One trouble with the metric system is that it sometimes fails to have quantitative milestones in their expression. So a person's weight is expressed in kg and it is just a number.   It doesn't evoke any feeling of a measured quantity like stones and pounds does.  I find the imperial measure for weight very easy to grasp as a quantity.      Kg's are quite meaningless to imagine by comparison.

----------


## Marc

It's purely cultural. To me 11 stones means nothing at all, yet 70 kilos I can relate to. It's what you grew up with and also the reason change is so difficult. 
When the french converted the vietnamese writing from Chinese characters to roman alphabet thee must have been millions of objections on similar grounds. Today Vietnamese is the easiest asian language to learn purely on the basis of a simplified logical writing as opposed to an ancient one based on images.

----------


## PlatypusGardens

> One trouble with the metric system is that it sometimes fails to have quantitative milestones in their expression.
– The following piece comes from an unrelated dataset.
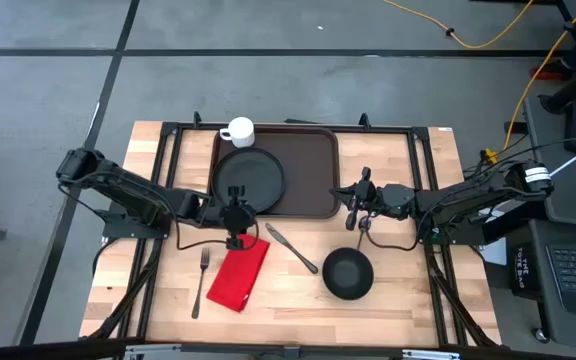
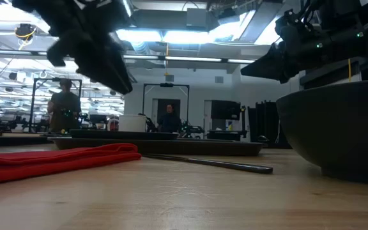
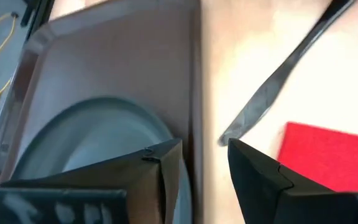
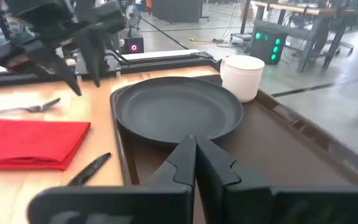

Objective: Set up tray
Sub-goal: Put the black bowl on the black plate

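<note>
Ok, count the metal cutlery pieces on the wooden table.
2. A silver metal fork lies left of the red cloth napkin; a dark metal knife lies between napkin and black round bowl.

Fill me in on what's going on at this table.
A two-armed robot is setting up a dark brown rectangular plastic tray. A round black plate and a white cup already sit in it. The left gripper hovers open at the tray's front edge, holding nothing. The right gripper is shut and empty beside the tray. A red napkin, knife, fork and black bowl wait on the table.
</note>
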Robot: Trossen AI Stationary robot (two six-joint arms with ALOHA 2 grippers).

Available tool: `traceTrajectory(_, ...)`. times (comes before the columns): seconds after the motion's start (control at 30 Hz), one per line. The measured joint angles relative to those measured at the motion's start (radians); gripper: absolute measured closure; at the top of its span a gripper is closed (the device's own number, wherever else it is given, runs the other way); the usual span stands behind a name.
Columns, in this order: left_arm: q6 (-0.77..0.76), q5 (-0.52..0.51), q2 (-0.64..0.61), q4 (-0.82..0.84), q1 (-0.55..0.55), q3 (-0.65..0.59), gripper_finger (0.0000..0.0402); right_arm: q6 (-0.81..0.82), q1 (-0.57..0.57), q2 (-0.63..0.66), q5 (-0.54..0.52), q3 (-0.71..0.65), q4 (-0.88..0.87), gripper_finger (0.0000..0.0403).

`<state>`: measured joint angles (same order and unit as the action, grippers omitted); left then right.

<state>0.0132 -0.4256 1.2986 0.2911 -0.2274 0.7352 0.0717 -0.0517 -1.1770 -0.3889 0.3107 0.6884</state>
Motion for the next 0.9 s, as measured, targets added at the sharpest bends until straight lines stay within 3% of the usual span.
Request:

So a person's weight is expressed in kg and it is just a number.   It doesn't evoke any feeling of a measured quantity like stones and pounds does.  I find the imperial measure for weight very easy to grasp as a quantity.      Kg's are quite meaningless to imagine by comparison.

  Can't say I've ever felt un-excited over imagining a person's weight....
....but there's plenty of metric "milestones"  
2L bottle of milk (2kg) 
Bag of ice (4kg) 
Gas bottle (9kg) 
Bag of GP (20kg) 
Average dog (30kg) 
2 bags of GP (40kg) 
Drunk girlfriend/wife (probably about 70kg but feels like 100kg) 
Drunk mate (probably about 90kg but feels like 120kg and doesn't smell as nice as girlfriend/wife)    :Rofl5:

----------


## Marc

I visualize weight by converting it into liters of water. Small laundry bucket 10L = 10K ... big bucket 20L = 20k
Smaller amounts are easier to see thinking in terms of packaged food .. 1/2k pasta, one kilo flour 2k leg of lamb etc. 
Tins of paint can help too, litres = kilos. More or less of course.
Bigger amounts can relate to things you are familiar with ... 40k small anvil, 80k medium anvil, 150k large anvil 
400K medium horse ... and then you have the car's weight to give you ideas for larger things

----------


## Jon

I am similar to Marc when guestimating weight except i relate back to litres of milk as it is something i pick up on a fairly regular basis. 
Sent from my GT-I9505 using Tapatalk

----------


## FrodoOne

> I visualize weight by converting it into liters of water. Small laundry bucket 10L = 10K ... big bucket 20L = 20kSmaller amounts are easier to see thinking in terms of packaged food .. 1/2k pasta, one kilo flour 2k leg of lamb etc. Tins of paint can help too, litres = kilos. More or less of course.Bigger amounts can relate to things you are familiar with ... 40k small anvil, 80k medium anvil, 150k large anvil 400K medium horse ... and then you have the car's weight to give you ideas for larger things

  Of course, it is "Mass" that you are visualizing.

----------


## Marc

Mass, sure. 
Phil, how is a stone or a pound different from a kilo in your mind? I suppose that a 6k stone is something I can picture, but a pound? Someone "pounding" on the desk I suppose?

----------


## PlatypusGardens

> "pounding" on the desk I suppose?

  
 I'm sure there's a joke there somewhere   :Unsure:

----------


## phild01

> Phil, how is a stone or a pound different from a kilo in your mind? I suppose that a 6k stone is something I can picture, but a pound? Someone "pounding" on the desk I suppose?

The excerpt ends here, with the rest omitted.